--- Supplied material Enclosed Below ---

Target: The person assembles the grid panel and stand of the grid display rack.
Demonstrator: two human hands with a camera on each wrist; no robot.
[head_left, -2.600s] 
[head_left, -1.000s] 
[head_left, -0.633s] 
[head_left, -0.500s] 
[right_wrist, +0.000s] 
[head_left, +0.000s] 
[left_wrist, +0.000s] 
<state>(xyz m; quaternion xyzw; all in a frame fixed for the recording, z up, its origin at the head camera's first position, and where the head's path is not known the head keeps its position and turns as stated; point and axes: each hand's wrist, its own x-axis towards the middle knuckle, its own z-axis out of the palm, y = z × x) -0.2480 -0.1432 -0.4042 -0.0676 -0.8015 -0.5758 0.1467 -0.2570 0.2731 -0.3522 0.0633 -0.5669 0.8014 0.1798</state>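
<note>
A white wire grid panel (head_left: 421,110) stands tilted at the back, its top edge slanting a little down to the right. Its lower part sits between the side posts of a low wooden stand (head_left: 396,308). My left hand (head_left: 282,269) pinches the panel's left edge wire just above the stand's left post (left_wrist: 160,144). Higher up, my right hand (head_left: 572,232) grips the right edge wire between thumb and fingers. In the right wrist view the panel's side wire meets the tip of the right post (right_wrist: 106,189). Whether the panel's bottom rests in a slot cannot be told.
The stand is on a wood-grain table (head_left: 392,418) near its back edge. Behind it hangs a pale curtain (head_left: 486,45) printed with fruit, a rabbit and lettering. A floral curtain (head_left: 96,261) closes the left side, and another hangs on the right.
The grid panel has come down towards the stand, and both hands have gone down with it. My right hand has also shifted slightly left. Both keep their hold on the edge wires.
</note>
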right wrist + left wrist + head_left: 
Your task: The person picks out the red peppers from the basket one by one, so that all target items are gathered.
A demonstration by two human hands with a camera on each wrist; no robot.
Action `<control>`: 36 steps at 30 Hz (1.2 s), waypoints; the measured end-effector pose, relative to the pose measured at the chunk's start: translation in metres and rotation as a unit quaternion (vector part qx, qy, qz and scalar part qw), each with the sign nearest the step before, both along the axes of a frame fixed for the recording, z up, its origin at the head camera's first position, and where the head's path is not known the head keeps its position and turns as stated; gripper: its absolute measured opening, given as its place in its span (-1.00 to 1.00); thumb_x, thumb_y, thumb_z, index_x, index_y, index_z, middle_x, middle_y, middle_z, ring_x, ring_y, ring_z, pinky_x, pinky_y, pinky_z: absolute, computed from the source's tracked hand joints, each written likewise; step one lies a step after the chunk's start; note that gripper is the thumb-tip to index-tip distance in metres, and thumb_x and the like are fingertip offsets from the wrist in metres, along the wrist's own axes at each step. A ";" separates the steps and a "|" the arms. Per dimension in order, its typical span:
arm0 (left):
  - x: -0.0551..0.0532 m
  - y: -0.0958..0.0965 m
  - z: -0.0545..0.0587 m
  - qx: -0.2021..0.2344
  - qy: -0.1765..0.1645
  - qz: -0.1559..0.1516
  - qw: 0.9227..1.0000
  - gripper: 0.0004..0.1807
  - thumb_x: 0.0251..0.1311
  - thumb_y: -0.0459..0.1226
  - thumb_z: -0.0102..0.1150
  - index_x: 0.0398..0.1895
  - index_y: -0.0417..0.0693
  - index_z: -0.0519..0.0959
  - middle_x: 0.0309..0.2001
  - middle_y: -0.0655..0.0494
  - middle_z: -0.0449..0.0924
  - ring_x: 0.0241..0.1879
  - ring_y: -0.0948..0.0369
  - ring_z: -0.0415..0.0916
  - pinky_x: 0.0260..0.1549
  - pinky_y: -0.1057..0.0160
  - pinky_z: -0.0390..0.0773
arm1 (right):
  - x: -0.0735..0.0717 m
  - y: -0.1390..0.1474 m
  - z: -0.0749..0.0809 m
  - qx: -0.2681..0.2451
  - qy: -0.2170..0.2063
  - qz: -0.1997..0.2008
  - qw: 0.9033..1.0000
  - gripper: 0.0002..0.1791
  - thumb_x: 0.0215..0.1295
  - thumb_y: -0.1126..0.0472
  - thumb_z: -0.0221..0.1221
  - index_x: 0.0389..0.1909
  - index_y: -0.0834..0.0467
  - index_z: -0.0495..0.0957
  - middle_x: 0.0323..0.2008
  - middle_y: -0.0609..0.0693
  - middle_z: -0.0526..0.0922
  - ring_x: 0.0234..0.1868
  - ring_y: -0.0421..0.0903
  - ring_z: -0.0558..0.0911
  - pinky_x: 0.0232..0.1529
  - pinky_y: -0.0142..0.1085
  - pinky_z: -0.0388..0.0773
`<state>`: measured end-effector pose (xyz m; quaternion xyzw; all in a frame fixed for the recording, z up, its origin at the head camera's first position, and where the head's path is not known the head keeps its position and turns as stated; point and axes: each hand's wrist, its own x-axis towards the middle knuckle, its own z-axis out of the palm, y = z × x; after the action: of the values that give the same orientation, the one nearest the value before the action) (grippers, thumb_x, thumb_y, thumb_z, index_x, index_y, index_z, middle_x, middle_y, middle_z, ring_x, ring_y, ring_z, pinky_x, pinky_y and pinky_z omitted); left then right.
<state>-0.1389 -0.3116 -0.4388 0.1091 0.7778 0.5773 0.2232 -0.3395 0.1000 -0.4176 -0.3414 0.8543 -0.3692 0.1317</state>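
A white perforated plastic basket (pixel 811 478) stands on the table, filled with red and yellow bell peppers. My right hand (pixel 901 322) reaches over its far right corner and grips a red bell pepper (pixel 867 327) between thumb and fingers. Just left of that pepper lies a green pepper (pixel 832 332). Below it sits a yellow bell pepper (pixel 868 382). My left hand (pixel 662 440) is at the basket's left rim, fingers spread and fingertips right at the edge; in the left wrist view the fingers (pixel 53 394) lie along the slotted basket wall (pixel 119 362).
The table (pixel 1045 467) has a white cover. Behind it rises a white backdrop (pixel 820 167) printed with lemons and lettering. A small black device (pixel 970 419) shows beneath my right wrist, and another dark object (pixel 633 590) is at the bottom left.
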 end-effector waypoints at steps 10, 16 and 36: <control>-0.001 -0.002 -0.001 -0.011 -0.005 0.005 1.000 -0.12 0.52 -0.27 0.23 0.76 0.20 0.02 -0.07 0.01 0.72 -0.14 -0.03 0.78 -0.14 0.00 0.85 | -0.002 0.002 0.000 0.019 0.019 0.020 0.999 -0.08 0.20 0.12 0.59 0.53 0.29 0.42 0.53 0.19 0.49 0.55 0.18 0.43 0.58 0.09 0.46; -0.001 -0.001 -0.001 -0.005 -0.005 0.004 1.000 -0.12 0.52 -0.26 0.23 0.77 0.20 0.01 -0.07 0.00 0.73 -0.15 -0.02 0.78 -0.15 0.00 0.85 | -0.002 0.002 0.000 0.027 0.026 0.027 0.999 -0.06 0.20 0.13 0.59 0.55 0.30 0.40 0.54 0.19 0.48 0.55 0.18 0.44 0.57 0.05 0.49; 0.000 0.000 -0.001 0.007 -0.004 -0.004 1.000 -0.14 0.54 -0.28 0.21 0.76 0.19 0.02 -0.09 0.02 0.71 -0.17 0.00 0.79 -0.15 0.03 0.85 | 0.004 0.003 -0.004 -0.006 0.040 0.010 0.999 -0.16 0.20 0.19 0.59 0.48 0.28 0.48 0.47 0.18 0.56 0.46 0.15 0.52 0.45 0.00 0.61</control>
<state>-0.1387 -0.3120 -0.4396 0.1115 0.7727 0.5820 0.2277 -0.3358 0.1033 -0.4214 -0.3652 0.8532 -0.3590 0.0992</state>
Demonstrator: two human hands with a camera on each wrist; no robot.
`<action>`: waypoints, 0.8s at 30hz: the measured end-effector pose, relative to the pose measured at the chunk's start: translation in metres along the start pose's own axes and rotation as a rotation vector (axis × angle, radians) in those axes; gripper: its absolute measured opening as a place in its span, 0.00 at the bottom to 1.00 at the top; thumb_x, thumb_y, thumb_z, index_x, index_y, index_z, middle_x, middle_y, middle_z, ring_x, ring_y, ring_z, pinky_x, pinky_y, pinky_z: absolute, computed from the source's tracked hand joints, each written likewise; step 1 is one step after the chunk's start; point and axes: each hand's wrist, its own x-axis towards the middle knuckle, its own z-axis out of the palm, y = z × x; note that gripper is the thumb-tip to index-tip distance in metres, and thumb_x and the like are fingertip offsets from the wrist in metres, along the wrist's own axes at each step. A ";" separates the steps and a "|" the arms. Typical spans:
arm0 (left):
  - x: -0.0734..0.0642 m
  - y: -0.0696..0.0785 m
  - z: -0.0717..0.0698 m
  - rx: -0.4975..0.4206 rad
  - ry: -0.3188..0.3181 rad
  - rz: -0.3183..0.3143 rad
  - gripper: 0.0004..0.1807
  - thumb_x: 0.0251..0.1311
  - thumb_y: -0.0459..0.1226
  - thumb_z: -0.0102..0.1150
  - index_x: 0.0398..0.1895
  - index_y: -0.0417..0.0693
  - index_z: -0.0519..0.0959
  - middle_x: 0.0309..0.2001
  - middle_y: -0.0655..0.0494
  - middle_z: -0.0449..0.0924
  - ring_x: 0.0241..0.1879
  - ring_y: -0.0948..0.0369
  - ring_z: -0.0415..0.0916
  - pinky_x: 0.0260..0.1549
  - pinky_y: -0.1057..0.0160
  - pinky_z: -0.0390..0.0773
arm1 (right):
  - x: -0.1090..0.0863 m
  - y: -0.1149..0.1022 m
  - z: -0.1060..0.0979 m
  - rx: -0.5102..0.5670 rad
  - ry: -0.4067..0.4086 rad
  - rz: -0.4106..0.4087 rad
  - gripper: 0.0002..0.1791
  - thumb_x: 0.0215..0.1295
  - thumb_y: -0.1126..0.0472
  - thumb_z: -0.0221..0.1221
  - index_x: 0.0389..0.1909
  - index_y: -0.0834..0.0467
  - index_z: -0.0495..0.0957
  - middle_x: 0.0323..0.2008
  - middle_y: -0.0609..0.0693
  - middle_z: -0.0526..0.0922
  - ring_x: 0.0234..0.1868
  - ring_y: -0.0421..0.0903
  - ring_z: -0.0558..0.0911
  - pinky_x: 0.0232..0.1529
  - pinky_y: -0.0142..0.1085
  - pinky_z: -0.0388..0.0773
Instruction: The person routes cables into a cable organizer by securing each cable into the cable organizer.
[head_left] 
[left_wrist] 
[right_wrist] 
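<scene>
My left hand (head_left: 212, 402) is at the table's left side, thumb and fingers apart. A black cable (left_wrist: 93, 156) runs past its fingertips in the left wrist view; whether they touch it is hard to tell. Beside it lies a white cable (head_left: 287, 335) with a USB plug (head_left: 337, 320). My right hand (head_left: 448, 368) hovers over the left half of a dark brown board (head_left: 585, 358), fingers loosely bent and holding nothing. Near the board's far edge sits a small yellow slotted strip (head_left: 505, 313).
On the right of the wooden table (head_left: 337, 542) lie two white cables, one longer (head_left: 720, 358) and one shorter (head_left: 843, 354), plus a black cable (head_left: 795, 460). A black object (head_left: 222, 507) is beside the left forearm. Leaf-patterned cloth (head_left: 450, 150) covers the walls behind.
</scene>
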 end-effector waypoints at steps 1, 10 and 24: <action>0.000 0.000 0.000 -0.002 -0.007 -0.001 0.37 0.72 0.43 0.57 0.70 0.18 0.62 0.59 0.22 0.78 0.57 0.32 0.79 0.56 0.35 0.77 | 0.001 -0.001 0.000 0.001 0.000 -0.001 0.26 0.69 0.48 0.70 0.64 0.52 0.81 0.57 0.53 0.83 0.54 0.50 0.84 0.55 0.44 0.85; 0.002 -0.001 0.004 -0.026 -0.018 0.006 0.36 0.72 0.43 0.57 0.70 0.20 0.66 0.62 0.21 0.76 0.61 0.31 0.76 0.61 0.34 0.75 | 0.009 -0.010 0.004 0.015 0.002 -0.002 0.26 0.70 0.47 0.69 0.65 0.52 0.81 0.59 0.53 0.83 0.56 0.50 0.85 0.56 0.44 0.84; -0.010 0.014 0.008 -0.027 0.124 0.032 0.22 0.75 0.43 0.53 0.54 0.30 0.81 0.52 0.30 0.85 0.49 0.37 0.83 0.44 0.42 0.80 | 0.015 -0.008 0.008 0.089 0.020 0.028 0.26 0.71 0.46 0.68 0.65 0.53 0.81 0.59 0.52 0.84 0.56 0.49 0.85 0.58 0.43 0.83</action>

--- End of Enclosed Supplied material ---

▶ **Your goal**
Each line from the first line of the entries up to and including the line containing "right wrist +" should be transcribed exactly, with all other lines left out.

▶ **Task answer**
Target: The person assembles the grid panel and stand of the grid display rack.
Demonstrator: two human hands with a camera on each wrist; no robot.
[head_left, -2.600s] 
[head_left, -1.000s] 
[head_left, -0.633s] 
[head_left, -0.500s] 
[right_wrist, +0.000s] 
[head_left, +0.000s] 
[left_wrist, +0.000s] 
<state>(xyz m; quaternion xyzw; all in a frame fixed for the recording, z up, its origin at the head camera's first position, and where the head's path is not known the head keeps its position and turns as stated; point and axes: each hand's wrist, its own x-axis towards the middle knuckle, its own z-axis out of the palm, y = z × x) -0.2480 -0.1432 -0.4042 -0.0676 -0.8015 -0.5758 0.1467 -0.2570 0.2731 -0.3522 0.0633 -0.5669 0.8014 0.1798</state>
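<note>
A white wire grid panel (head_left: 421,110) stands tilted at the back, its top edge slanting a little down to the right. Its lower part sits between the side posts of a low wooden stand (head_left: 396,308). My left hand (head_left: 282,269) pinches the panel's left edge wire just above the stand's left post (left_wrist: 160,144). Higher up, my right hand (head_left: 572,232) grips the right edge wire between thumb and fingers. In the right wrist view the panel's side wire meets the tip of the right post (right_wrist: 106,189). Whether the panel's bottom rests in a slot cannot be told.
The stand is on a wood-grain table (head_left: 392,418) near its back edge. Behind it hangs a pale curtain (head_left: 486,45) printed with fruit, a rabbit and lettering. A floral curtain (head_left: 96,261) closes the left side, and another hangs on the right.
The grid panel has come down towards the stand, and both hands have gone down with it. My right hand has also shifted slightly left. Both keep their hold on the edge wires.
</note>
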right wrist + left wrist + head_left: 

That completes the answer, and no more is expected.